Kapitel 15: Nächtliches Feuer
Es dauerte lange, bis ich mich wieder einigermaßen beruhigt hatte. Und selbst dann brauchte ich eine Ewigkeit, bis ich realisierte, dass ich allein war. Nicht allein mit der Last und allein auf der Welt - das sowieso -, sondern allein im Raum.
Die für mich wichtigsten Wege durch den Palast waren mir inzwischen vertraut und ich fand schnell den Weg zu meinem Zimmer. Nicht das, wo ich aufgewacht war, sondern das, was Jordayn mir gezeigt hatte. Estelles Zimmer.
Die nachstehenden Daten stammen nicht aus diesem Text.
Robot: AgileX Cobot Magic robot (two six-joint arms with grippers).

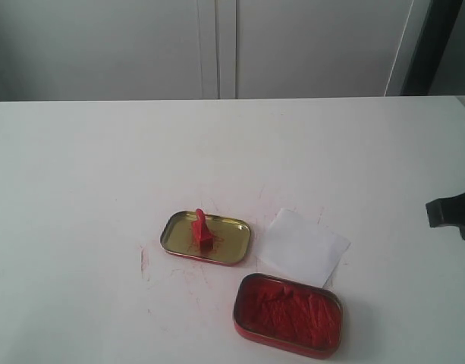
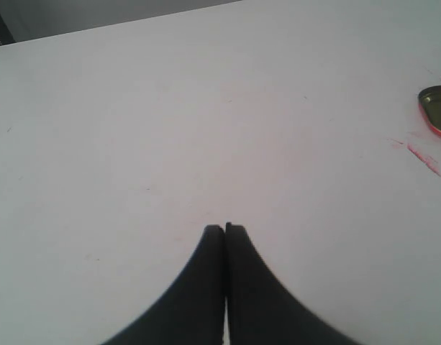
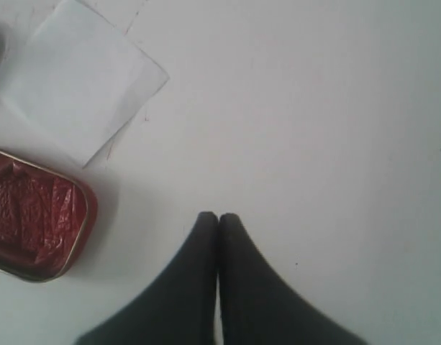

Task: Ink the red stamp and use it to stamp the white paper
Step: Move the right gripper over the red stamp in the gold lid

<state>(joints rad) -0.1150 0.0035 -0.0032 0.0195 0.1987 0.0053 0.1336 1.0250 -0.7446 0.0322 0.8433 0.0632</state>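
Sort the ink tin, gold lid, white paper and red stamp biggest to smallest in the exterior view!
1. ink tin, though it sits nearest the camera.
2. white paper and gold lid, too alike to rank.
3. red stamp, clearly smallest.

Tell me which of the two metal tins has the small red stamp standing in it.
The shallow gold-lined metal tin, left of the white paper sheet; the other red-rimmed tin holds only red ink paste.

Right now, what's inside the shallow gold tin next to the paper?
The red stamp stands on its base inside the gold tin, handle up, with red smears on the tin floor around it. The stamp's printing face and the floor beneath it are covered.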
Dort legte ich mich auf das Bett und schloss die Augen. Mir wurde langsam alles zuviel. Warum konnte nicht jemand anderes die Auserwählte sein, warum ausgerechnet ich? Bald schlief ich ein.
Wieder der altbekannte Traum. Der Alptraum. Er kehrte immer wieder. Und heute kündigte er eine neue Welle an.
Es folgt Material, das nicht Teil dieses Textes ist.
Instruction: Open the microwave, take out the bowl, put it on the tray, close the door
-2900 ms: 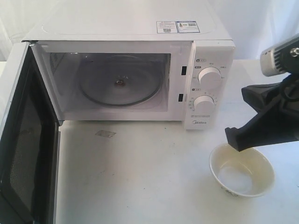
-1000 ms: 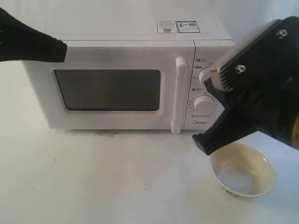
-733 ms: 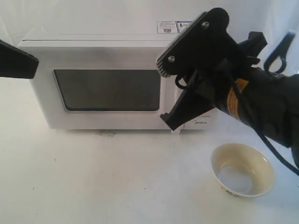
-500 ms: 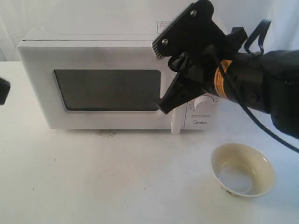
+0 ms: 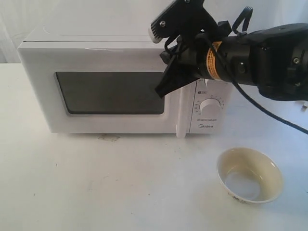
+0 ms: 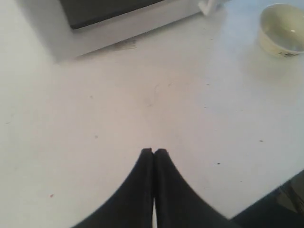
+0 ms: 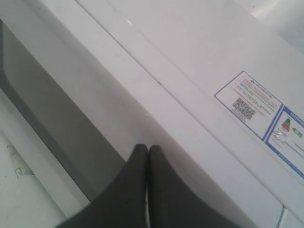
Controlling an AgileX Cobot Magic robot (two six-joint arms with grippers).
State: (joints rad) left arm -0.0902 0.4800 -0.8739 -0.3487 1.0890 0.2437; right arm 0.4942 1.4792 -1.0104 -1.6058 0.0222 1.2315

Ich lief eine dunkle Gasse entlang. Ich kannte sie nicht, und doch wusste ich, wo ich entlang laufen musste. Geradeaus, dann links, nochmal links und schließlich nach rechts. Ich stoppte erst vor einer großen schwarzen Flügeltür. Dass sie verschlossen war und nicht geöffnet werden konnte, wusste ich. Trotzdem versuchte ich mein Glück. Die Tür gab jedoch den Widerstand nicht auf. Wie immer. Ebenfalls wie immer wurde ein Fenster von einem anliegenden Haus aufgerissen. Eine schrille Frauenstimme keifte: "Hau ab! Das ist kein Ort für kleine Kinder! Mach, dass du verschwindest! Und komm ja nie wieder!" Ich rannte den Weg zurück, doch bevor ich auf die belebte Straße zurückkehren konnte, stolperte ich über etwas, das auf dem Boden lag. Bis jetzt hatte ich nie gesehen, was genau es war. Doch diesmal erkannte ich es: das Horn eines Einhorns. Genauer gesagt Ayanas Horn. Aber es glänzte nicht so schön golden, wie in Echt. Es war mattgrau und nur noch die Spitze glimmerte ein bisschen heller. Bald war auch sie verloschen. Ich wusste, wenn ich mich noch länger hier aufhalten würde, würde mir mein Verfolger viel näher auf den Fersen sein, als sonst. Also beschloss ich, mich zu verstecken. In der Ferne konnte ich bereits das Klacken der schnellen Schritte hören, es war jetzt Eile geboten. Schleunigst öffnete ich irgendeine Tür und ging in das Haus. Alles war schwarz und grau. Das Einzige, was Farbe hatte, war ich selbst. Doch auch ich schien hier fast nur noch aus Grautönen zu bestehen. Die Schritte kamen näher und beschleunigten sich. Sie wurden lauter und lauter, er war jetzt direkt hier. Dann verstummten sie aprubt. Er hatte mich gefunden! Vorsichtig lugte ich durch einen Schlitz in der Tür. Auf der anderen Seite starrte mich ein blutrotes Auge an.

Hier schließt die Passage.